* Problem to work on
The line bearing "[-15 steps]", together with all lines after it to the end of the material, should be repeated exactly; leave out everything else.
────
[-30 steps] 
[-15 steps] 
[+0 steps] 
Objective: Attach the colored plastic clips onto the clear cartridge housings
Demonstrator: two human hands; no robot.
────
* Written solution
[-15 steps] 
[+0 steps] 
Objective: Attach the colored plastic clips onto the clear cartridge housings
Demonstrator: two human hands; no robot.

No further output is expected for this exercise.